Летом мы ездили к бабушке Марине в село Триречное. Неофициально наше село называли деревней хохлов, нас – хохлами, а жителей соседней деревни – москалями. Две деревни постоянно спорили между собой, и если встречались две машины с помидорами из двух деревень, то водители чуть притормаживали и начиналась битва помидоров.

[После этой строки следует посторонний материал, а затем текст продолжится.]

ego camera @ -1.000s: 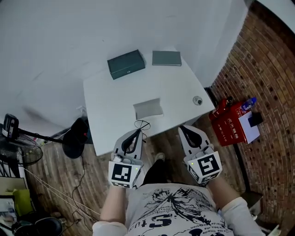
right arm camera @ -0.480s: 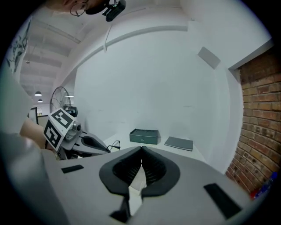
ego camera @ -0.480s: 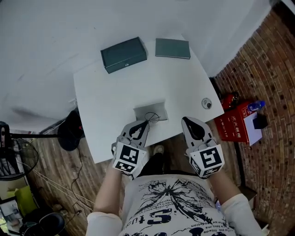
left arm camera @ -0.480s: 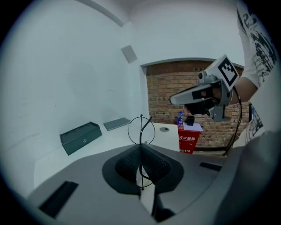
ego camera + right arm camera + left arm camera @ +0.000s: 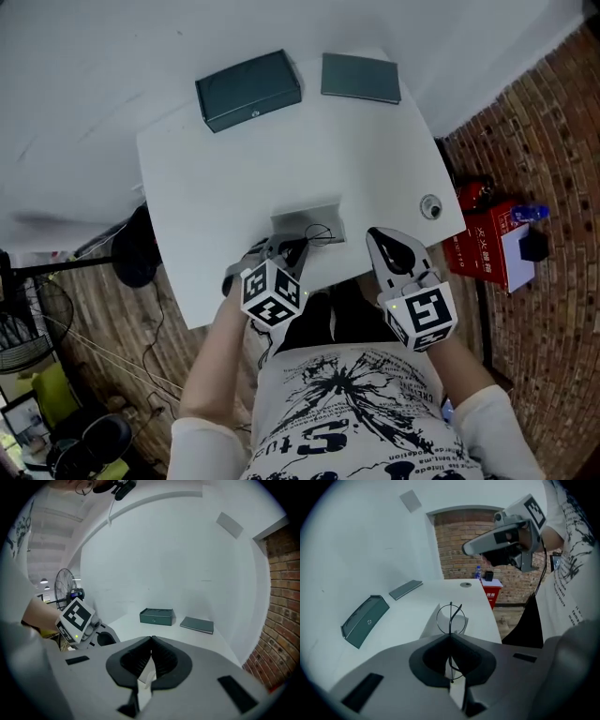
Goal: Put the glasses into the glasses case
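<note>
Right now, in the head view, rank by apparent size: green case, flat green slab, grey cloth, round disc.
Green case, largest.
Flat green slab and grey cloth look about alike; the cloth is partly covered.
Round disc, smallest.

No text can be read: white characters on the red box [image 5: 483, 251] are too small, the shirt [image 5: 347, 412] print is distorted; only square markers are borne by the left gripper [image 5: 298, 246] and right gripper [image 5: 377, 236]
</note>
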A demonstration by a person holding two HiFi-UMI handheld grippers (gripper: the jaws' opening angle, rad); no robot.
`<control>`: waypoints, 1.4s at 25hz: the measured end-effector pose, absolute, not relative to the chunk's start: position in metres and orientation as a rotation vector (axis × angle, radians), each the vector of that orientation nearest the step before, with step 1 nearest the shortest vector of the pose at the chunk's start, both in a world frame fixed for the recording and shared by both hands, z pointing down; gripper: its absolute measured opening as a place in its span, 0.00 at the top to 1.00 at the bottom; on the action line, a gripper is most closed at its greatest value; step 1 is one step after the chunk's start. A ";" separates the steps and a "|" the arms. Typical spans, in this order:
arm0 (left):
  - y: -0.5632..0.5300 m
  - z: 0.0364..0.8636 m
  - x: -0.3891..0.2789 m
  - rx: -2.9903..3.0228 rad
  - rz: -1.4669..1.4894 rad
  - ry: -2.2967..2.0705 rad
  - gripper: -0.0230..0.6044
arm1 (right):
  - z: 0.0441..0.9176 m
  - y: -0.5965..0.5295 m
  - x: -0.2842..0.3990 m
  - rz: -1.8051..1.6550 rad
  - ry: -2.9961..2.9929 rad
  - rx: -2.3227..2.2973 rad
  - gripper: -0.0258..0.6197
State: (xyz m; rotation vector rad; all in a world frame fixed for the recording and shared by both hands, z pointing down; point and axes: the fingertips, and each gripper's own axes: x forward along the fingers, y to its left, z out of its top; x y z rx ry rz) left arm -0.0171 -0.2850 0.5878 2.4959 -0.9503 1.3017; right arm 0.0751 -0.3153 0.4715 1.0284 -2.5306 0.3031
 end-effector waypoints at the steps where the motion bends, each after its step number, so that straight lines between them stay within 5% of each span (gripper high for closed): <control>1: -0.288 0.593 -0.017 2.495 1.355 -0.929 0.94 | 0.474 -0.319 0.075 0.304 -2.530 1.015 0.94; 18: -0.309 0.647 0.001 2.376 1.764 -0.541 0.94 | 0.498 -0.342 0.079 0.346 -2.538 0.882 0.94; 35: -0.308 0.670 0.007 2.286 1.733 -0.398 0.93 | 0.511 -0.350 0.087 0.370 -2.509 0.864 0.94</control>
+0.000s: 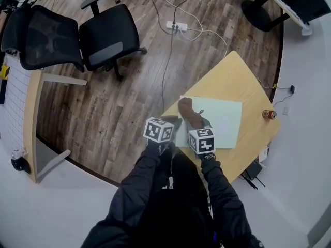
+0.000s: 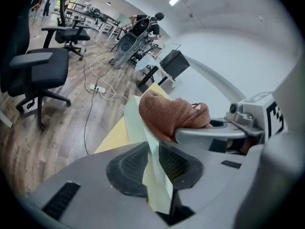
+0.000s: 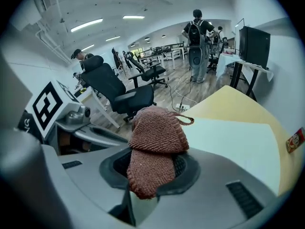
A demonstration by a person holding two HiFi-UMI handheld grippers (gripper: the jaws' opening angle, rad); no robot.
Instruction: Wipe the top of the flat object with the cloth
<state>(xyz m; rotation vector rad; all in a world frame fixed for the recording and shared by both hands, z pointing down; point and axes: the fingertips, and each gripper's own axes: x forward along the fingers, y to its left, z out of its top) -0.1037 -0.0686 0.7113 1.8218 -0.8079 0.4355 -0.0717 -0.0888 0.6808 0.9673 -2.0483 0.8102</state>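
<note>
Head view: a pale green sheet lies flat on the yellow table, with a brown cloth on its near-left corner. Left gripper view: the left gripper pinches the sheet's edge between nearly closed jaws. Right gripper view: the right gripper clamps the cloth, and only here does its knit show.

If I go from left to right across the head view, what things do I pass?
black mesh chair → second black chair → brown cloth → small red and gold object. The pale green sheet lies under the cloth, so it is skipped.
</note>
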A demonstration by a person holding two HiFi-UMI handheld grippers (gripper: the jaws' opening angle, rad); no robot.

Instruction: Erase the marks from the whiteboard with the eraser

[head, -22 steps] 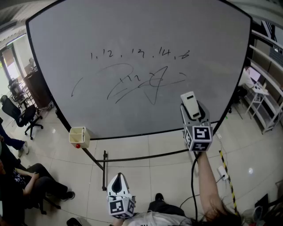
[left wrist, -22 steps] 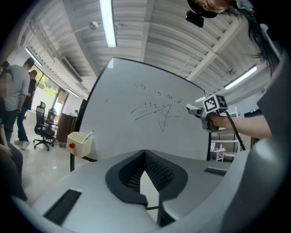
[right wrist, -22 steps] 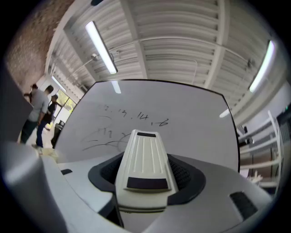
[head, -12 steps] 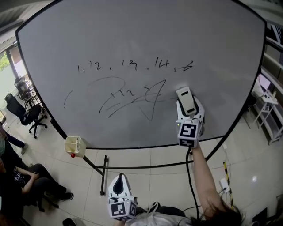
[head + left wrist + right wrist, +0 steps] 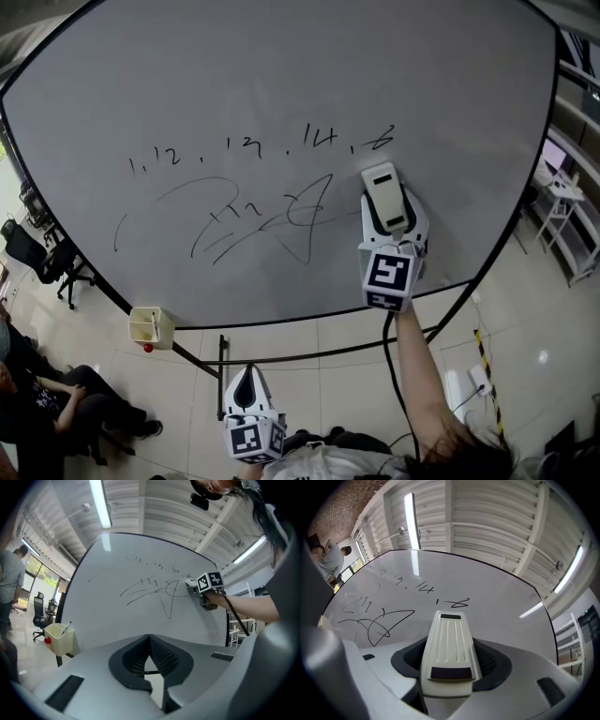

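My right tongs (image 5: pixel 449 667) pinch the eraser (image 5: pixel 382 195), which seems to rest on the whiteboard (image 5: pixel 281 75) just right of the scrawled marks (image 5: pixel 253 220), while my left tongs (image 5: pixel 149 653) hang low, pressed together on nothing.

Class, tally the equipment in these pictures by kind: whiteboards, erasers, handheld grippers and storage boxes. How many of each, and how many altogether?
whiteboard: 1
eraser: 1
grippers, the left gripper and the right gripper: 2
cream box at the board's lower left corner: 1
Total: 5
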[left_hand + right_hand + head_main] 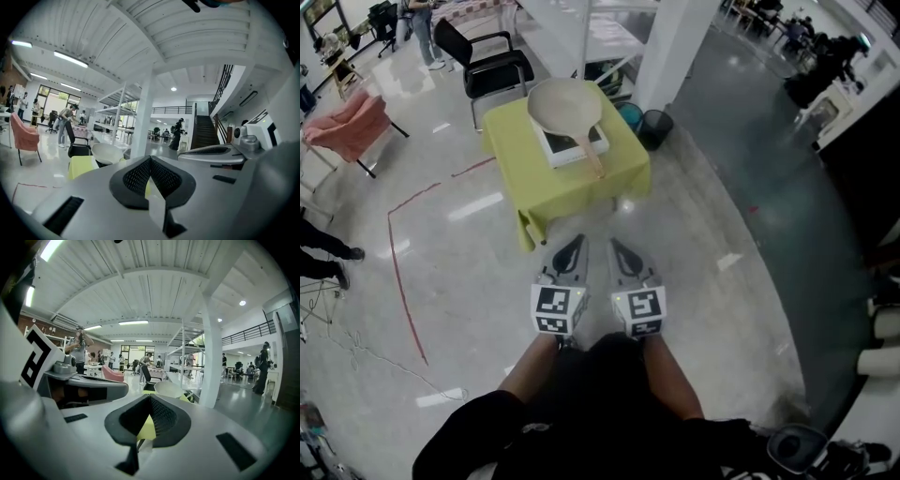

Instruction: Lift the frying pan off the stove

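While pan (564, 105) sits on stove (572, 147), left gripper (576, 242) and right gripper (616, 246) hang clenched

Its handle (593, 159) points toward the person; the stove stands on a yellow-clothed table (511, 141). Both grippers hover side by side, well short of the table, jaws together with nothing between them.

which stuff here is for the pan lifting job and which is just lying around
For the job: cream frying pan with wooden handle; white flat stove under it; yellow-clothed table; left gripper and right gripper, jaws shut, empty.
Just around: black armchair; pink chair; black waste bin; red tape line on the floor.
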The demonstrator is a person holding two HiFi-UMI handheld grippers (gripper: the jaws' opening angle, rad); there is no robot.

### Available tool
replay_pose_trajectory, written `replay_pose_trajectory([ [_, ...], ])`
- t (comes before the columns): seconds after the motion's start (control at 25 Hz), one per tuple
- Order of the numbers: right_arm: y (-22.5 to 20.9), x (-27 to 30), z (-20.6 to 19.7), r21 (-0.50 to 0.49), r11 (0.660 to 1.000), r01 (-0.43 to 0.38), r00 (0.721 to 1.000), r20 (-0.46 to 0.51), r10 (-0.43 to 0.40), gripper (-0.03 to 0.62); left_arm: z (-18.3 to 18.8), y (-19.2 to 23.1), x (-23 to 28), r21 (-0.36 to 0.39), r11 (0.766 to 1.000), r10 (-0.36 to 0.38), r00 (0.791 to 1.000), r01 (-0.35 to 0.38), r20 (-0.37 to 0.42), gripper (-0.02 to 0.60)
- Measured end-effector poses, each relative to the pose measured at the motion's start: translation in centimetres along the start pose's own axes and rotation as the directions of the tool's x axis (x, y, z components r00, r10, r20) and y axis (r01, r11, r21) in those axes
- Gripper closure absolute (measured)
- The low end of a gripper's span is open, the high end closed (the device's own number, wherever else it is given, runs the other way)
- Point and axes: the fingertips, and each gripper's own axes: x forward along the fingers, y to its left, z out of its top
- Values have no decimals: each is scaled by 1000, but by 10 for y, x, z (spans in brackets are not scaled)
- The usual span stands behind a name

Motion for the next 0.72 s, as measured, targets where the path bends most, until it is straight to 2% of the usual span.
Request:
replay_pose_trajectory([
  [0.32, -31, 43, 8, 56, 998, 4, 1000, 11, -5, 579, -9, 34, 42, -31, 999, 36, 999, -37, -26, 538],
  [0.6, -88, 101, 14, 64, 996, -56, 998, -3, 56, 579, 0, 52, 119, -25, 996, 81, 995, -83, -55, 537],
  [0.72, -111, 127, 11, 27, 994, -104, 994, -17, 104, 579, 2, 61, 152, -36, 993, 110, 992, -112, -68, 537],
])
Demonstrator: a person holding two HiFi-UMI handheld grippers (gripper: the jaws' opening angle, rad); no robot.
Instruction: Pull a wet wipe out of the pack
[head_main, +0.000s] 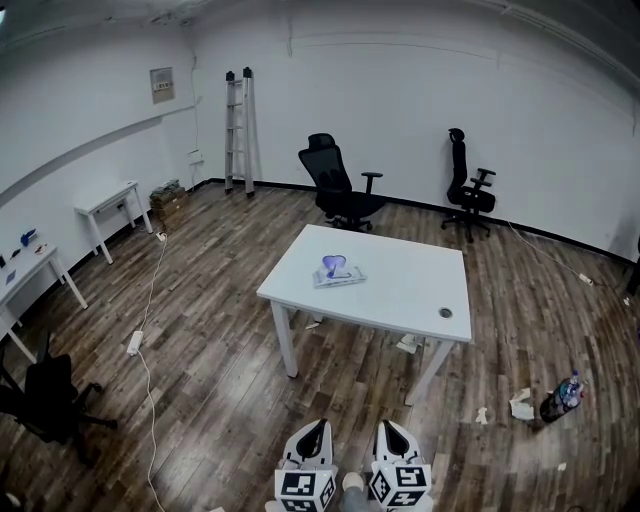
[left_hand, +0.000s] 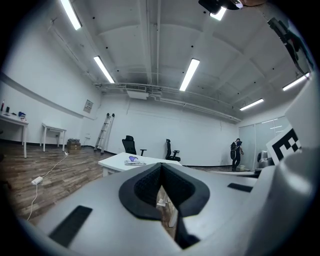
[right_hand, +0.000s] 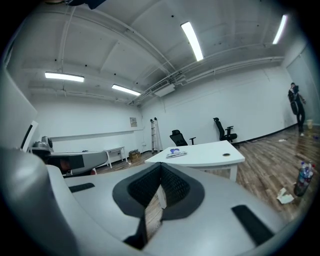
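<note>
Two grippers sit at the bottom edge of my head view, side by side and well short of the table: the left gripper (head_main: 318, 428) and the right gripper (head_main: 389, 427). Both are clenched with nothing in them. In the left gripper view the dark pads meet at their tips (left_hand: 161, 166), and in the right gripper view the pads close the same way (right_hand: 161, 167). Both point across bare wooden floor toward the white table (head_main: 405, 290). To my right, paper scraps (head_main: 521, 404) and a bottle (head_main: 562, 396) lie on the floor. The pack of wet wipes (head_main: 338, 275) lies on the tabletop towards its far left corner, well clear of the round cable hole (head_main: 445, 313) near the right edge. The pack is flat, pale and low, with a purple-blue piece standing up from the middle of its top face; I cannot tell whether that is a wipe or a flap. It lies face up, its long axis running roughly left to right across my view, the right end slightly farther from me. Beyond the table stand two black office chairs (head_main: 341, 190) (head_main: 468, 190), and a folded ladder (head_main: 238, 130) leans on the back wall.
</note>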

Несмотря на постоянные помидорные бои, невест было принято брать у москалей – считалось, что они красивее и богаче. А мой дядя Алёша полюбил девушку из нашей деревни, но бабушка Марина настояла, чтобы он женился на Устинье из деревни москалей. Дядя долго не соглашался, но бабушка выгнала его из дома, и ему приходилось ночевать на улице. В конце концов сыграли свадьбу, невеста была некрасивой, но с хорошим приданым. Основное – это сундук, наполненный вышитыми скатертями, наволочками и белёными кружевами. Я часто рассматривала эти уникальные вещи. Со временем у них появилось три сына.
Дядя Трофим женился на Наталье. Она была тоже из москалей – красавица, тихая и скромная.
Бабушка Марина строила всех, у мамы с ней были непростые отношения, но меня она очень любила. Причина была понятна: из девяти внуков я была единственной девочкой.
– Пей молоко, пей, – часто угощала меня она.
– Бабушка, а это коровье молоко?
– Да, коровье, парное.
– А у тебя козьего, случайно, нет? Я его никогда не пробовала.
– В чём проблема? Попробуешь.
Вечером бабушка подозвала меня и, велев взять стакан, следовать за ней. Мы подошли к калитке и принялись ждать. Вскоре мимо нас проследовали козы с луга, направляющиеся домой. Бабушка ловко схватила одну козу и потащила к нам на участок. Коза была упрямая и упиралась как могла, но моя бабушка была ещё упрямей. Затащив козу, она надоила стакан молока и отпустила её на свободу.
– Бабушка, но ведь это не наша коза, – сказала я ей.
– Ну и что с того? – буднично отозвалась бабушка. – С неё не убудет.
Вот такой была моя бабушка. Выпив молока, я отправилась с Витей гулять по улице.
– А, москали вышли! – высунулся из-за сломанного забора щербатый мальчуган.
Бум! Я ударила его и продолжала гордо следовать своей дорогой. Бум, бум! – это досталось ещё двум мальчишкам, которые попытались обозвать нас москалями. Мальчишки сгруппировались в кучу и попытались напасть на нас сообща. Из дома выбежали наши двоюродные братья, и завязалась драка. Поставив Витю на дрова, я принимала в ней далеко не последнее участие.